*** Opening Data ***
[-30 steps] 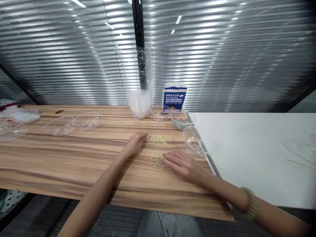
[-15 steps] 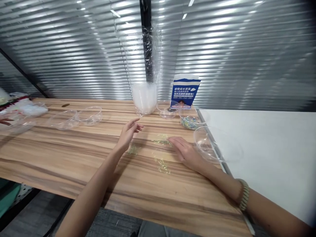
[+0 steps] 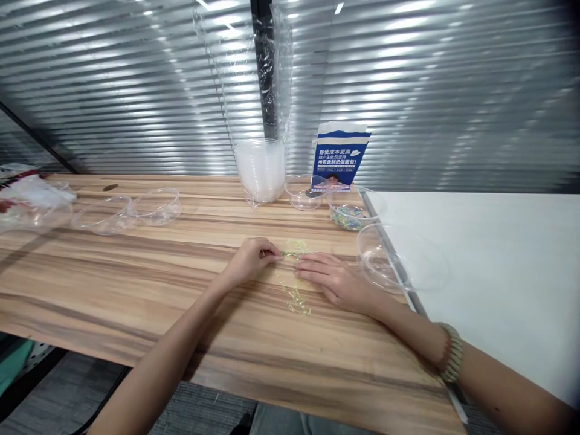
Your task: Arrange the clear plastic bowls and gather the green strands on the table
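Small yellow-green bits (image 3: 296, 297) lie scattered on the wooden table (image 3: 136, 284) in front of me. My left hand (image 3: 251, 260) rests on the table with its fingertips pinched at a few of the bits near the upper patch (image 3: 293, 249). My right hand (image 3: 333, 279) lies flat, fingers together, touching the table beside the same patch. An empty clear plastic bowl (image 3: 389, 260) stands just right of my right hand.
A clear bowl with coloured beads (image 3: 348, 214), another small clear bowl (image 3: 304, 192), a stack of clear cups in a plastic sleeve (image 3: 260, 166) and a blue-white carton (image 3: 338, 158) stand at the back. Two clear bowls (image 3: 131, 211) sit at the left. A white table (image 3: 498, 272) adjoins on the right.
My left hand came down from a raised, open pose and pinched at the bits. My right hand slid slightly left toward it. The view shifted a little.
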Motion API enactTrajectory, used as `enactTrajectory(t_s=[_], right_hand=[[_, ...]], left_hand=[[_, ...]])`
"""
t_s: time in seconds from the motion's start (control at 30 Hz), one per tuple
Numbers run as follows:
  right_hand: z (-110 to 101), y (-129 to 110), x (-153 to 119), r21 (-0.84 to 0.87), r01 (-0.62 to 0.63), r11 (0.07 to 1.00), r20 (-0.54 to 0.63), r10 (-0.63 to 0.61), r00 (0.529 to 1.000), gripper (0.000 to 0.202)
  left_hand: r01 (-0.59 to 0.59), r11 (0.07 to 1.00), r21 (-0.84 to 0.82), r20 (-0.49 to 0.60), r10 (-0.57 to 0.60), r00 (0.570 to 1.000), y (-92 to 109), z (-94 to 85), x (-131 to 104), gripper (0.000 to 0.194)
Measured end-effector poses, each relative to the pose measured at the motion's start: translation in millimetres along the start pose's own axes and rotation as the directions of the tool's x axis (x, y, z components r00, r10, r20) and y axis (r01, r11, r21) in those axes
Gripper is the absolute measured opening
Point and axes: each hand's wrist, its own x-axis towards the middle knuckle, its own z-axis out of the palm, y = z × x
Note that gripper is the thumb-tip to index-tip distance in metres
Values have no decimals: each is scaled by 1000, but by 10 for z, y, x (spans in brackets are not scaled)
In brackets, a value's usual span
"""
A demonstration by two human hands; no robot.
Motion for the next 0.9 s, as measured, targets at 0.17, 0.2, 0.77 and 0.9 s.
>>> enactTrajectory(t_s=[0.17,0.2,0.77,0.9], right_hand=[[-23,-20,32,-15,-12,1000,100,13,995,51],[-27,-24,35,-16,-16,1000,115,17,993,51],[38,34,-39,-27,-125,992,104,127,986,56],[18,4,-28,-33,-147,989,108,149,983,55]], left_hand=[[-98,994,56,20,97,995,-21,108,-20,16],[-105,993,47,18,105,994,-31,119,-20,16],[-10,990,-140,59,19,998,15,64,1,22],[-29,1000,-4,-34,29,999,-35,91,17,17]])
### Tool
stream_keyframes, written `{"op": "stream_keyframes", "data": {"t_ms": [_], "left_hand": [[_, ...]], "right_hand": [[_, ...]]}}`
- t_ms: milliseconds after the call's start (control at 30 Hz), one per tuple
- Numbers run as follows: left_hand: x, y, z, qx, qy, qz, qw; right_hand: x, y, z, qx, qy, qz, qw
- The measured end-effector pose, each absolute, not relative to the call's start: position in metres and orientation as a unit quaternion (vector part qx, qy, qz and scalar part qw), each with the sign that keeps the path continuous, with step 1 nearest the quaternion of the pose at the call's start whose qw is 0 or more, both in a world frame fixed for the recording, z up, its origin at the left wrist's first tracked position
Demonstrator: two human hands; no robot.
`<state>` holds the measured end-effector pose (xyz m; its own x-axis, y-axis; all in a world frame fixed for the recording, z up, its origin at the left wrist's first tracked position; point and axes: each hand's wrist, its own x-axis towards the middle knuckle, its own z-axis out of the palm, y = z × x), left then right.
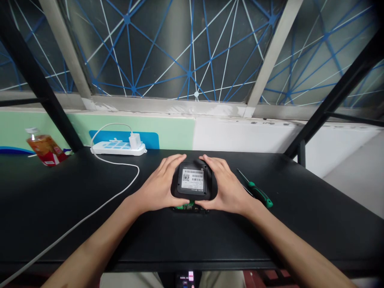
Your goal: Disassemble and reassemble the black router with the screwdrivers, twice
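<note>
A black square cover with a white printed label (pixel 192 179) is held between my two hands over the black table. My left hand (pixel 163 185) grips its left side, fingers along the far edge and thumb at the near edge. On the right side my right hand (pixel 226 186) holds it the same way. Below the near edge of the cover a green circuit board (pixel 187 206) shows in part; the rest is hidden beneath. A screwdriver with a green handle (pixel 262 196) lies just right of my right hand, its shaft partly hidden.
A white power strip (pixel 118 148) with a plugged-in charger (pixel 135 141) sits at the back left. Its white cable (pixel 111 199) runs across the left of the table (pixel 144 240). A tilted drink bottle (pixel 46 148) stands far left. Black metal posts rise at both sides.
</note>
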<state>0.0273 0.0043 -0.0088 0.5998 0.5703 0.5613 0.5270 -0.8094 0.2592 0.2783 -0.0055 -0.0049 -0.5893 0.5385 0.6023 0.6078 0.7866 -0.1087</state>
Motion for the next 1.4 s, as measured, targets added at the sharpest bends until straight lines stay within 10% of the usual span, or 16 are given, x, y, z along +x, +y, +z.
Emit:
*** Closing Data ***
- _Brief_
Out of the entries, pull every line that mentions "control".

- _Output_
t_s: time in seconds from the motion's start (control at 30 Hz), one per tuple
- t_ms: milliseconds after the call's start (control at 30 Hz), one per tuple

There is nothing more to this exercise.